I didn’t scream at my friend; I quietly said that I supposed that depended on where you were sitting. And so, I will not talk to her about it again. No one TRULY listens when you tell them how you feel. They might seem sympathetic and perhaps supportive, but they are silently measuring what they are hearing against what they think you should be feeling. My lesson, when people talk to me, I am going to listen to what they tell me. When people tell me who they are, when they tell me what they feel, I will listen. If they tell me they are hurting, I am going to believe them. If they tear up when they talk about it I am going to know how deep they feel the pain and know how difficult and scary it is to share the things that are so personal that you are even afraid to say them out aloud.

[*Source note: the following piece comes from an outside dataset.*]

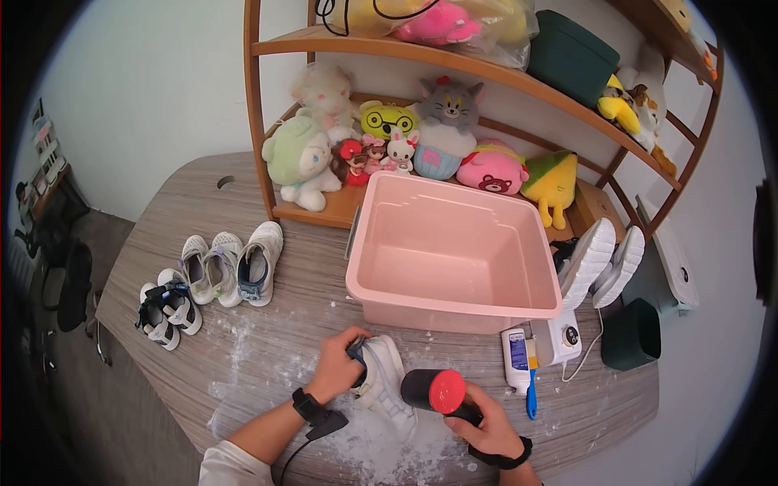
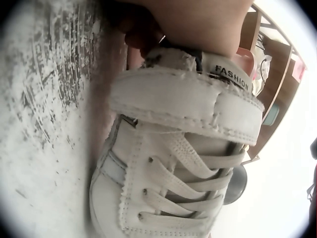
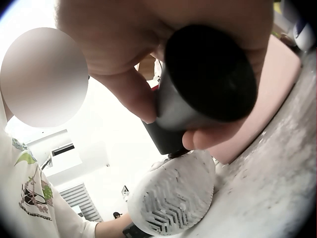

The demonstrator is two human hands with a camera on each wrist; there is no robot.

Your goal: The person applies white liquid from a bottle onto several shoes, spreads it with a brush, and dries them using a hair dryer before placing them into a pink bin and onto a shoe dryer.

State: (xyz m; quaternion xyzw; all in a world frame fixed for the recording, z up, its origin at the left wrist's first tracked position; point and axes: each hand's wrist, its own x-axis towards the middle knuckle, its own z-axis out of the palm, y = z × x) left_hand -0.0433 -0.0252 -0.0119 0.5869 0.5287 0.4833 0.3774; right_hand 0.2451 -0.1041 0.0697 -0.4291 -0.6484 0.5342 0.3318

And yet, at times we risk whispering them to another human being. I will not belittle their experience, because measuring how I think I would react in their situation is of no value to either of us. There is no way to know everything about a person’s past, to actually understand why they think, feel, or react the way they do. I will believe what they tell me because I cannot imagine when a person is more vulnerable than when they admit they are in pain.